Smarter route design
We rely on the Route Optimization API to design our daily routes across zones, subzones, and ZIP codes. The API evaluates package volume, cubic capacity, distance, and modeled delivery duration so every route we generate is aligned with real-world delivery conditions. This lets us fine-tune groupings far more accurately than traditional routing heuristics.
The Route Optimization API helps us design our daily routes across zones, subzones, and ZIP codes
Driver route pricing
Route Optimization’s duration estimates directly inform how we price routes for drivers. By grounding route pay in modeled delivery time, we ensure compensation reflects actual workload and time commitment. It reduces hidden work, avoids underpaying operationally complex routes, and ensures that similar time commitments are compensated consistently, even when routes differ in geography, density, or stop characteristics. This creates a fair, predictable, and consistent pricing model across markets and density levels.
Supporting driver choice & flexibility
Accurate duration forecasts also give drivers visibility into expected route length before receiving their route assignments. This transparency helps drivers match routes to their schedules, increases satisfaction, and smooths out the operational flow of each delivery day.
Accurate duration forecasts also give drivers visibility into expected route length before receiving their route assignments
Performance insights
The duration and routing data we accumulate over time allow us to monitor and improve network performance. We use this information to benchmark delivery speed, measure efficiency, and pinpoint the operational improvements that produce the biggest impact.
Recently we announced an expanded commercial partnership with Uber Freight, allowing it to leverage our technology, operational capability, and scaled delivery network to significantly expand its last-mile capabilities. With this partnership, Uber Freight customers can now extend delivery from their store or fulfillment locations directly to consumers’ doorsteps with enhanced efficiency, real-time visibility, and reliability—covering approximately 68% of the U.S. population.

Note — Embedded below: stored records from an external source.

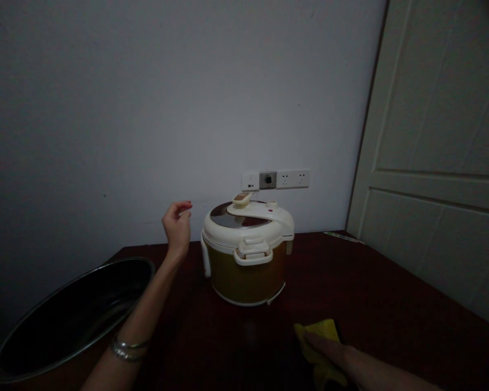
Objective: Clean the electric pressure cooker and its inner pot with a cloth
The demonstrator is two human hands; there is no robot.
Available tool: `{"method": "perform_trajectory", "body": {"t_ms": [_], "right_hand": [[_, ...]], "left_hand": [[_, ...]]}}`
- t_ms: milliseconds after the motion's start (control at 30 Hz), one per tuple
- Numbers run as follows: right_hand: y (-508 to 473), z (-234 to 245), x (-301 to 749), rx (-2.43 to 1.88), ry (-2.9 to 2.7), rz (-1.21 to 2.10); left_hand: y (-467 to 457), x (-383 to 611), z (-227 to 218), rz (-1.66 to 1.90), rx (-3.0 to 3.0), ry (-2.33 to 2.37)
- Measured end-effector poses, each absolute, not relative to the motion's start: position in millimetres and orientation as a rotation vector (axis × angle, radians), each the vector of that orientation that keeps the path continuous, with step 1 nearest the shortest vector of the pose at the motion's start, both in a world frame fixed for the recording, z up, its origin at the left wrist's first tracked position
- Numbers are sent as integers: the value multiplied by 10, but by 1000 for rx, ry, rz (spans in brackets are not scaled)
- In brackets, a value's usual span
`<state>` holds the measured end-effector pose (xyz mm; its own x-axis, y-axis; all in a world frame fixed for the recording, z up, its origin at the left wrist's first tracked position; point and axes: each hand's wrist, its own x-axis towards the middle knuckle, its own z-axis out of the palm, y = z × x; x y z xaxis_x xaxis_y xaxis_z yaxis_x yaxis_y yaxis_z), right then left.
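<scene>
An electric pressure cooker [248,271] with a white lid and an olive-gold body stands on the dark red table, its lid on. To its left, my left hand [177,225] is raised, with the fingers curled in towards the thumb and nothing seen between them. That wrist wears silvery bangles. Low on the right, my right hand [328,347] presses a yellow cloth [324,328] against the tabletop. Part of the cloth is bunched under the fingers, and the palm side is hidden.
At the left, a large dark oval basin or pot [77,309] with a shiny rim lies beside my left forearm. Wall sockets [293,178] sit behind the cooker. A pale panelled door [436,163] borders the right side, and a thin strip [344,237] lies at the table's back edge.
</scene>
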<state>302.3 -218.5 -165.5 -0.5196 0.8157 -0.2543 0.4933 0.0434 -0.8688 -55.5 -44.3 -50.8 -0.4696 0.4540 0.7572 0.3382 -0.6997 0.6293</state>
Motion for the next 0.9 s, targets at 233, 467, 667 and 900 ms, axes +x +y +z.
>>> {"method": "perform_trajectory", "body": {"t_ms": [233, 467, 667, 900], "right_hand": [[-1950, -1360, 2821, -1224, -1723, 1532], [-1757, -1308, 2321, -908, -1091, 1877], [-1600, -1287, 2102, -789, -870, 1996], [-1495, -1208, 1991, -778, -766, 2000]], "left_hand": [[91, -270, 373, 2149, 1872, 1291], [891, -275, 512, 1000, 1898, 1624], [1229, -327, 195, 599, 1813, 1656], [1485, -68, 28, 464, 1785, 1536]]}}
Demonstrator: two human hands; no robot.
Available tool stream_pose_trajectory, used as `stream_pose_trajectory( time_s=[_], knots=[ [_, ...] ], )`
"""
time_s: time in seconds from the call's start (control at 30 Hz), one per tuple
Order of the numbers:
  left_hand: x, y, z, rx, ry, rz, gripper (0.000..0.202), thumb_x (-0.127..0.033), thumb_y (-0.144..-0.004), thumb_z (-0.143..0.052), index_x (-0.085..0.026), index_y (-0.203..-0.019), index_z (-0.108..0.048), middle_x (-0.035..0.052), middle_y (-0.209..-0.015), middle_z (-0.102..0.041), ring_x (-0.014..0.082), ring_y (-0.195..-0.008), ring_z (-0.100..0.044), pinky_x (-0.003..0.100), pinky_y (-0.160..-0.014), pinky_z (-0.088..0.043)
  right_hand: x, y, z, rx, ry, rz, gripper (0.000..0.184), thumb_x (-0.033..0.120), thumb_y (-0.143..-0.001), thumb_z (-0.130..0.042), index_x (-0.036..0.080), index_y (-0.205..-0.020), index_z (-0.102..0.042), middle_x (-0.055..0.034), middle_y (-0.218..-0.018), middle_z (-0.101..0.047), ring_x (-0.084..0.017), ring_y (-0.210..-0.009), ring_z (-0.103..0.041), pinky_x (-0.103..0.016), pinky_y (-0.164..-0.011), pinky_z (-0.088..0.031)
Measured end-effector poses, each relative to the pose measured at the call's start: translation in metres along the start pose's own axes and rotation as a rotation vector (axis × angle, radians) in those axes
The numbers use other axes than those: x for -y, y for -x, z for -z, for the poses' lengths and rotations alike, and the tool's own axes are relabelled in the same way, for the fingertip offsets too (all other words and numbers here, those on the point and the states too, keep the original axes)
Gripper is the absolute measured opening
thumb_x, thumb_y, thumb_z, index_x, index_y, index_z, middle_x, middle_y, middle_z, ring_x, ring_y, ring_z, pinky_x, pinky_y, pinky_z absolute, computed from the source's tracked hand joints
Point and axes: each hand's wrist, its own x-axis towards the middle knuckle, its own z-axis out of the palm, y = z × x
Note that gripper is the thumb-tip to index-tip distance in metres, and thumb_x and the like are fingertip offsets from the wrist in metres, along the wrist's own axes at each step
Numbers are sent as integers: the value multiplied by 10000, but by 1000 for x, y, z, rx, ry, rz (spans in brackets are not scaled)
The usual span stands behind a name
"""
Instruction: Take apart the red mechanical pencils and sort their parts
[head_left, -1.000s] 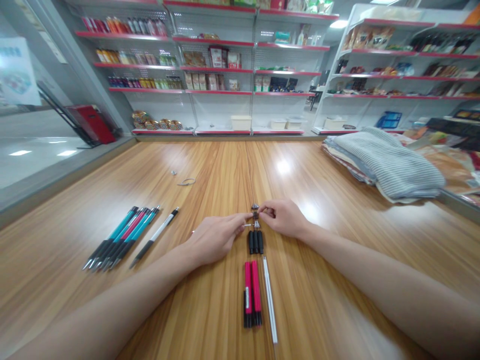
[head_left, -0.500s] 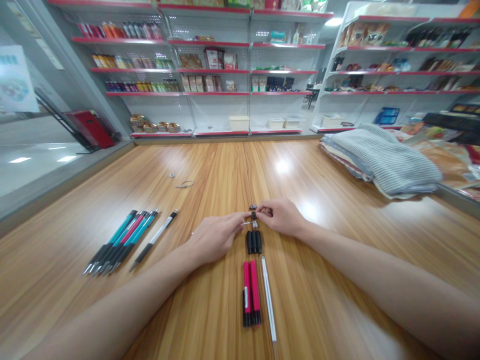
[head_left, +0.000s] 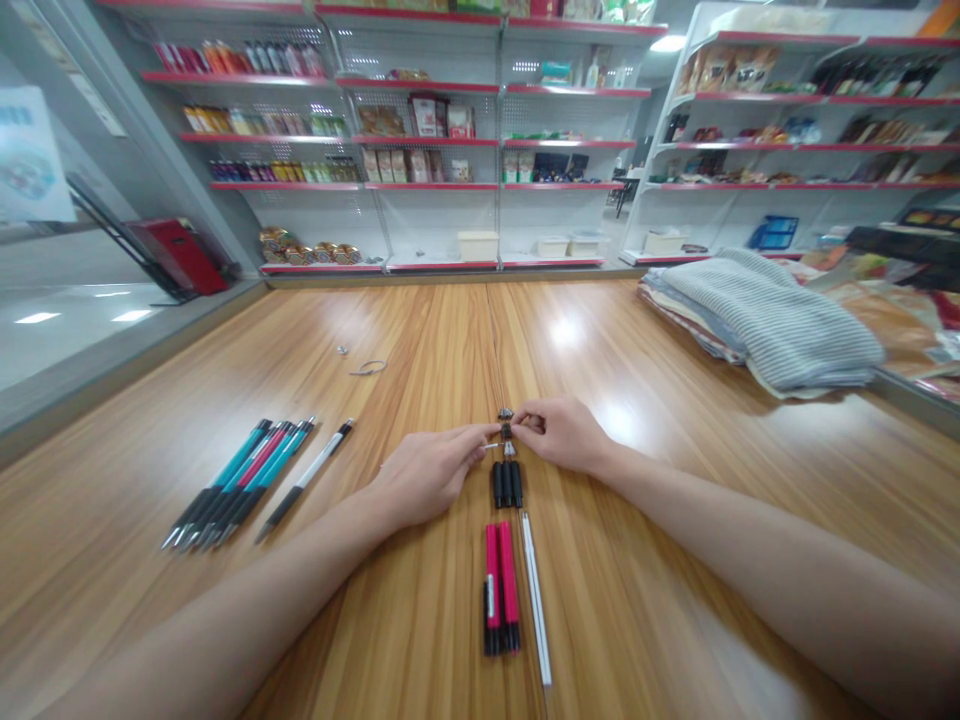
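My left hand [head_left: 427,472] and my right hand [head_left: 564,432] meet at the middle of the wooden table [head_left: 675,480], both pinching at a tiny metal pen part [head_left: 506,430]. What each fingertip grips is too small to name. Just below them lie three short black grip sleeves [head_left: 507,484] side by side. Nearer to me lie two pink pen barrels [head_left: 500,588] and a thin white refill [head_left: 536,598].
A row of assembled teal and pink pens [head_left: 238,484] and one white pen [head_left: 304,481] lie at the left. A small spring and ring [head_left: 367,367] lie farther back. Folded striped cloth [head_left: 772,325] sits at the right. Shop shelves [head_left: 450,130] stand behind.
Almost nothing: both hands stay pinched together at the same spot over the small part; the view has shifted very slightly.
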Motion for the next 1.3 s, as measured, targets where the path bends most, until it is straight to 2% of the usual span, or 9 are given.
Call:
stream_pose_trajectory(
  time_s=[0.1, 0.23, 0.37, 0.57, 0.7, 0.9, 1.1, 1.2, 1.3],
  knots=[
    [0, 1, 0, -19, 25, -14, 354, -293, -981, -347, -301, -1314, -467, -12, -1332, -586, 189, -1114, -621, 323, -904, -499, 3, 1, 2, -37, -18, 31, 130, 258, -835, -590, 178, -815, -692, 29, -567, -574, -80, -507, -491, -205, -534, -321],
    [1, 1, -1, -78, 82, -61, 243, -273, -975, -364, -238, -1074, -584, 9, -1294, -602, 183, -1106, -614, 314, -927, -487, 13, 7, 6, -141, -48, 195, 155, 261, -844, -577, 165, -917, -675, 46, -540, -517, -76, -489, -467, -202, -533, -337],
    [2, 1, -1, -129, 126, -86, 227, -254, -972, -373, -226, -1015, -594, 28, -1197, -633, 169, -1038, -621, 300, -888, -492, 21, 12, 3, -78, -53, 358, 197, 281, -854, -582, 174, -1002, -656, 46, -554, -550, -81, -489, -485, -207, -550, -362],
    [1, 2, -1, -115, 141, -89, 236, -251, -971, -375, -221, -1014, -605, 47, -1055, -653, 166, -955, -621, 292, -845, -490, 19, 10, -1, 9, -7, 412, 218, 297, -937, -496, 180, -1026, -658, -14, -697, -678, -105, -575, -588, -210, -574, -401],
    [0, 1, 0, -132, 145, -96, 248, -269, -974, -372, -219, -1027, -609, 56, -1015, -649, 169, -933, -615, 294, -831, -483, 17, 9, -1, 19, 9, 389, 236, 315, -961, -465, 181, -1046, -640, -47, -841, -719, -134, -690, -647, -221, -631, -427],
    [-1, 1, 1, -127, 123, -47, 244, -287, -980, -369, -200, -952, -596, 48, -914, -626, 158, -849, -591, 276, -766, -463, 16, 9, -2, -10, -56, 308, 232, 311, -966, -448, 162, -1017, -618, -36, -805, -682, -109, -633, -584, -215, -613, -396],
    [-2, 1, 3, -122, 118, -13, 247, -290, -986, -352, -193, -909, -565, 36, -866, -599, 149, -809, -572, 266, -738, -440, 13, 7, 4, -110, -257, 117, 212, 329, -941, -477, 154, -927, -595, 52, -544, -485, -79, -477, -393, -221, -510, -298],
    [-3, 0, 2, -134, 104, -6, 253, -298, -984, -357, -188, -843, -535, 26, -815, -574, 140, -755, -553, 259, -700, -427, 11, 4, 7, -147, -370, 36, 237, 369, -930, -491, 152, -883, -572, 72, -512, -385, -79, -469, -334, -231, -490, -254],
    [-2, 1, 2, -142, 93, -5, 258, -302, -980, -364, -187, -808, -518, 20, -783, -556, 136, -721, -537, 255, -676, -417, 9, 2, 9, -144, -490, -13, 255, 395, -917, -510, 151, -857, -556, 74, -522, -344, -77, -472, -305, -231, -473, -224]
  ],
)
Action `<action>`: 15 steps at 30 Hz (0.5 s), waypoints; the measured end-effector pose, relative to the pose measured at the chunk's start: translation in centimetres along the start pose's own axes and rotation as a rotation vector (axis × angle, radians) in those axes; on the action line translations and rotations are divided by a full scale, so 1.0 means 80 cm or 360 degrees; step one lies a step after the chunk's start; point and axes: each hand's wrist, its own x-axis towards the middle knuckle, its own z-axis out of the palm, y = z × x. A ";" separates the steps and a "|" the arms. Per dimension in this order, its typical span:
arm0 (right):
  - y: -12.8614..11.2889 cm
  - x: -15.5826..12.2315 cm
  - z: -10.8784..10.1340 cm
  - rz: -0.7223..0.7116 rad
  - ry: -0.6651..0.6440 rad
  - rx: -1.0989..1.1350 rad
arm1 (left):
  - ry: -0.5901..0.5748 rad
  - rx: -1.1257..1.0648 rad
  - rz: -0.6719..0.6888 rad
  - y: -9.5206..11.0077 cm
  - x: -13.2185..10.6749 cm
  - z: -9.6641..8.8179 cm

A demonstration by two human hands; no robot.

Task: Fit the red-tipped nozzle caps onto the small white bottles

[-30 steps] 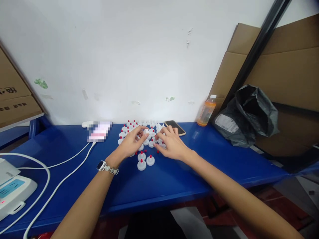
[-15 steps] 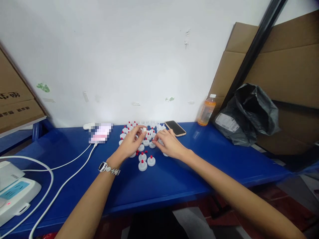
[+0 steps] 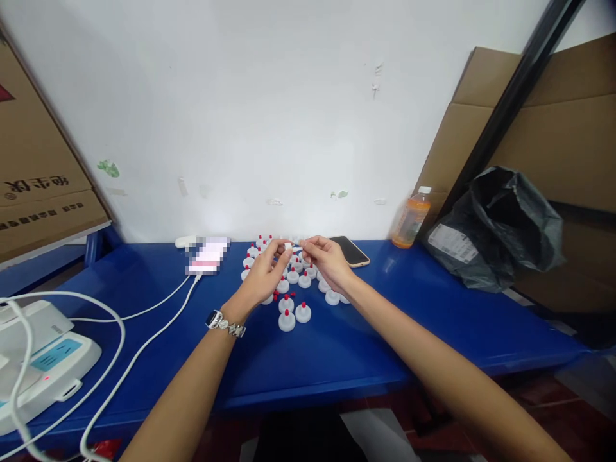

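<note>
Raised over the cluster, my left hand (image 3: 270, 264) grips a white nozzle cap (image 3: 288, 246) between thumb and fingers, its spout pointing right. My right hand (image 3: 326, 256) is closed in a pinch at the spout's tip; whatever small piece sits between those fingertips is hidden. Several white nozzle caps with red tips (image 3: 287, 321) stand upright on the blue table (image 3: 332, 346), below and around both hands. Small loose red tips (image 3: 292, 294) lie among them. At the back and right of the group, some white caps (image 3: 332, 297) show no red tip.
A dark-screened phone (image 3: 353, 251) lies behind my right hand. Farther right stand an orange drink bottle (image 3: 411, 218) and a grey plastic bag (image 3: 500, 231). At the left are a pixelated phone-like object (image 3: 208, 255), white cables (image 3: 144, 350) and a power strip (image 3: 58, 359).
My right hand has risen from the caps on the table and come over to the cap in my left hand. The whole view has shifted slightly.
</note>
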 end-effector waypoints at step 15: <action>0.004 0.002 0.012 -0.0458 -0.0093 -0.0780 | 0.0142 -0.0253 0.0113 -0.001 0.002 0.008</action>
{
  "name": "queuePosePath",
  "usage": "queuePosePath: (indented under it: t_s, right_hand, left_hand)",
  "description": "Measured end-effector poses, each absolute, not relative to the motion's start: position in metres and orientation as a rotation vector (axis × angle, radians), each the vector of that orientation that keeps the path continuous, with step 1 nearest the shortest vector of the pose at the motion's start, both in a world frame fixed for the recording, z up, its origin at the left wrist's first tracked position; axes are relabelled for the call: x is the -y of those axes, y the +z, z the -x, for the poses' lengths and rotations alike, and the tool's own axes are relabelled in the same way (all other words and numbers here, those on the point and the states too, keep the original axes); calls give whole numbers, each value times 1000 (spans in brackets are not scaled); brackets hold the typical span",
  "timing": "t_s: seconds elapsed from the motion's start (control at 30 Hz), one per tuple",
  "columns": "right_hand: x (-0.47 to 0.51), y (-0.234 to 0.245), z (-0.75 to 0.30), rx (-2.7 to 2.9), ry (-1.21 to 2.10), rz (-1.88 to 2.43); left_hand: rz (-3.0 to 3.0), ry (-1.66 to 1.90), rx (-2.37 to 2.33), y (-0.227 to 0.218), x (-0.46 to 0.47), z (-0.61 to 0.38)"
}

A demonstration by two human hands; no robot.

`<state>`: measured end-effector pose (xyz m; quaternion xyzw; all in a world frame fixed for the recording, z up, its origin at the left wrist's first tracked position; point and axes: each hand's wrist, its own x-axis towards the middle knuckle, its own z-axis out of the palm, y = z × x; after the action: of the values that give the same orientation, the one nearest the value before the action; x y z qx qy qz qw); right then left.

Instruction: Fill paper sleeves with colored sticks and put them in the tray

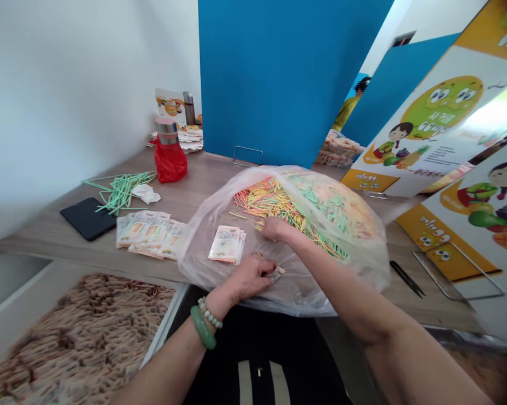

By building our last-mile network on Google Cloud and placing Google Maps Platform Route Optimization at the core of our operations, Better Trucks has created a delivery system that is faster, more transparent, and more equitable by design. Route Optimization powers how we design routes, price driver work, and understand network performance using real-world data instead of assumptions. The result is smarter routing, predictable and fair compensation, and continuous operational improvement across every market we serve, as well as expanding partnerships like our recent Uber Freight announcement. As we scale, our integration of Google Cloud and Google Maps Platform remains a critical enabler of reliable, data-driven last-mile execution.